_Supplied records_.
● ● ● ●

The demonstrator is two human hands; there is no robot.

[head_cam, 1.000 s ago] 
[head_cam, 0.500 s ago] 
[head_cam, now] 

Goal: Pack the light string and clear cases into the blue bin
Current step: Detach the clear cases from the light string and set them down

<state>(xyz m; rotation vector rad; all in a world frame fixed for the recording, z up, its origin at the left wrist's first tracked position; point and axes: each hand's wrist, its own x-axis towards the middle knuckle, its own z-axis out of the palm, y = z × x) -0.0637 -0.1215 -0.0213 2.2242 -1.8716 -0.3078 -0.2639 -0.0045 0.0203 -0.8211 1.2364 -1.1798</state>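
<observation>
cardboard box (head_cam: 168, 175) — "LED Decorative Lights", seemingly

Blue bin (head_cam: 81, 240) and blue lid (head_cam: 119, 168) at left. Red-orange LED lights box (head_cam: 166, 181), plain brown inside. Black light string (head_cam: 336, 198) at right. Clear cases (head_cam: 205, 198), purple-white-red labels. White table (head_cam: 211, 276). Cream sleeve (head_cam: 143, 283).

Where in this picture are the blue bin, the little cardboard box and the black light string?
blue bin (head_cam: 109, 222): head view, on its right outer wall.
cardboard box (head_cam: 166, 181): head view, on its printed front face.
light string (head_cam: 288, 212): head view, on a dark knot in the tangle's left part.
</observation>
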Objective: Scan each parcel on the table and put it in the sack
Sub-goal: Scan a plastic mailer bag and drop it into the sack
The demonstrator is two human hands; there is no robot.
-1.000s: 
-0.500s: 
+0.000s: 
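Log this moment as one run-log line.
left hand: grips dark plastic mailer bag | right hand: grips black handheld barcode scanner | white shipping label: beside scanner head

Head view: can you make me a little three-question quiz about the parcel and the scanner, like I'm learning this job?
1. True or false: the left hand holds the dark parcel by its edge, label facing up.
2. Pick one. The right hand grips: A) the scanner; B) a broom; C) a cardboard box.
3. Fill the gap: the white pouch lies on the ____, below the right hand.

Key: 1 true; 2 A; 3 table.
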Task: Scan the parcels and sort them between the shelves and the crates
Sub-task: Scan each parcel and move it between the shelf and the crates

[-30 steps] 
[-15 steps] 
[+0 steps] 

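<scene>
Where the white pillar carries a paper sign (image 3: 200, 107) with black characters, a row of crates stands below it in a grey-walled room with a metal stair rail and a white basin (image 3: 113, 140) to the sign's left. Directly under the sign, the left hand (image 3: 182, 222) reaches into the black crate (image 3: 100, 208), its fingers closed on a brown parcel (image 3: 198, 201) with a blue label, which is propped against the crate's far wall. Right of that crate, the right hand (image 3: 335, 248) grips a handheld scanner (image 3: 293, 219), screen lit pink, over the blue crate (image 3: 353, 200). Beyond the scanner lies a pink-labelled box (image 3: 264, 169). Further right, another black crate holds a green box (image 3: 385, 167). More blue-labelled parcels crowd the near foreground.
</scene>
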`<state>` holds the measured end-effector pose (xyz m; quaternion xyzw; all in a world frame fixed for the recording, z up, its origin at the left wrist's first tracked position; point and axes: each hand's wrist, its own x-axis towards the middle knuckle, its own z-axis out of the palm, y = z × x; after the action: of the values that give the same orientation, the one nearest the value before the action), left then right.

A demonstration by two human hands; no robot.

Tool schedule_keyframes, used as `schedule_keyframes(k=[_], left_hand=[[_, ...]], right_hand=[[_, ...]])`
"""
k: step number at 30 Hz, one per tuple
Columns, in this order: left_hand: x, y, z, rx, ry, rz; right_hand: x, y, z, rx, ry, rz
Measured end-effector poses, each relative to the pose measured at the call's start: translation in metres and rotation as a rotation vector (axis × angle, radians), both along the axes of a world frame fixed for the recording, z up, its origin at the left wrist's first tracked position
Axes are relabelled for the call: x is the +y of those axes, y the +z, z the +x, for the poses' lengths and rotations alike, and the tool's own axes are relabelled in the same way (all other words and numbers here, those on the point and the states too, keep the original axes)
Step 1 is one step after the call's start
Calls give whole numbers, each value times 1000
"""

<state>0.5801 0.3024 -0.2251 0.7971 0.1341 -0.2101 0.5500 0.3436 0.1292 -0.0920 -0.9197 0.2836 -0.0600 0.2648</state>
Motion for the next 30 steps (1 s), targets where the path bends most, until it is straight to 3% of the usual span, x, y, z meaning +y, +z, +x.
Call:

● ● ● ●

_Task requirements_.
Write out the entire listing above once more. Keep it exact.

_Response box_.
The demonstrator is two human hands; there is no robot.

[head_cam, 1.000 s ago] 
[head_cam, 0.500 s ago] 
[head_cam, now] 

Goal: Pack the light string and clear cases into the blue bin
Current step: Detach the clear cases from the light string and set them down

<state>(xyz m; rotation vector rad; all in a world frame fixed for the recording, z up, its origin at the left wrist's first tracked position; point and axes: each hand's wrist, its own x-axis towards the middle knuckle, its own z-axis out of the palm, y = z × x) -0.0637 -0.1215 -0.0213 2.2242 -1.8716 -0.3078 -0.2639 -0.0045 0.0203 -0.8211 1.2364 -1.1798</state>
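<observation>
cardboard box (head_cam: 168, 175) — "LED Decorative Lights", seemingly

Blue bin (head_cam: 81, 240) and blue lid (head_cam: 119, 168) at left. Red-orange LED lights box (head_cam: 166, 181), plain brown inside. Black light string (head_cam: 336, 198) at right. Clear cases (head_cam: 205, 198), purple-white-red labels. White table (head_cam: 211, 276). Cream sleeve (head_cam: 143, 283).

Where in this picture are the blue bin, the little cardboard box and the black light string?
blue bin (head_cam: 109, 222): head view, on its right outer wall.
cardboard box (head_cam: 166, 181): head view, on its printed front face.
light string (head_cam: 288, 212): head view, on a dark knot in the tangle's left part.
</observation>
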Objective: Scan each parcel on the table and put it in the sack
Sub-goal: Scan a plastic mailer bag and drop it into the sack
The demonstrator is two human hands; there is no robot.
-1.000s: 
-0.500s: 
+0.000s: 
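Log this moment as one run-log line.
left hand: grips dark plastic mailer bag | right hand: grips black handheld barcode scanner | white shipping label: beside scanner head

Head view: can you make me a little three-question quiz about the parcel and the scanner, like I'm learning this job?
1. True or false: the left hand holds the dark parcel by its edge, label facing up.
2. Pick one. The right hand grips: A) the scanner; B) a broom; C) a cardboard box.
3. Fill the gap: the white pouch lies on the ____, below the right hand.

Key: 1 true; 2 A; 3 table.
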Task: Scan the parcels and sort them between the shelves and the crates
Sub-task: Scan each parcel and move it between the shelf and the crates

[-30 steps] 
[-15 steps] 
[+0 steps] 

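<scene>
Where the white pillar carries a paper sign (image 3: 200, 107) with black characters, a row of crates stands below it in a grey-walled room with a metal stair rail and a white basin (image 3: 113, 140) to the sign's left. Directly under the sign, the left hand (image 3: 182, 222) reaches into the black crate (image 3: 100, 208), its fingers closed on a brown parcel (image 3: 198, 201) with a blue label, which is propped against the crate's far wall. Right of that crate, the right hand (image 3: 335, 248) grips a handheld scanner (image 3: 293, 219), screen lit pink, over the blue crate (image 3: 353, 200). Beyond the scanner lies a pink-labelled box (image 3: 264, 169). Further right, another black crate holds a green box (image 3: 385, 167). More blue-labelled parcels crowd the near foreground.
</scene>
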`<state>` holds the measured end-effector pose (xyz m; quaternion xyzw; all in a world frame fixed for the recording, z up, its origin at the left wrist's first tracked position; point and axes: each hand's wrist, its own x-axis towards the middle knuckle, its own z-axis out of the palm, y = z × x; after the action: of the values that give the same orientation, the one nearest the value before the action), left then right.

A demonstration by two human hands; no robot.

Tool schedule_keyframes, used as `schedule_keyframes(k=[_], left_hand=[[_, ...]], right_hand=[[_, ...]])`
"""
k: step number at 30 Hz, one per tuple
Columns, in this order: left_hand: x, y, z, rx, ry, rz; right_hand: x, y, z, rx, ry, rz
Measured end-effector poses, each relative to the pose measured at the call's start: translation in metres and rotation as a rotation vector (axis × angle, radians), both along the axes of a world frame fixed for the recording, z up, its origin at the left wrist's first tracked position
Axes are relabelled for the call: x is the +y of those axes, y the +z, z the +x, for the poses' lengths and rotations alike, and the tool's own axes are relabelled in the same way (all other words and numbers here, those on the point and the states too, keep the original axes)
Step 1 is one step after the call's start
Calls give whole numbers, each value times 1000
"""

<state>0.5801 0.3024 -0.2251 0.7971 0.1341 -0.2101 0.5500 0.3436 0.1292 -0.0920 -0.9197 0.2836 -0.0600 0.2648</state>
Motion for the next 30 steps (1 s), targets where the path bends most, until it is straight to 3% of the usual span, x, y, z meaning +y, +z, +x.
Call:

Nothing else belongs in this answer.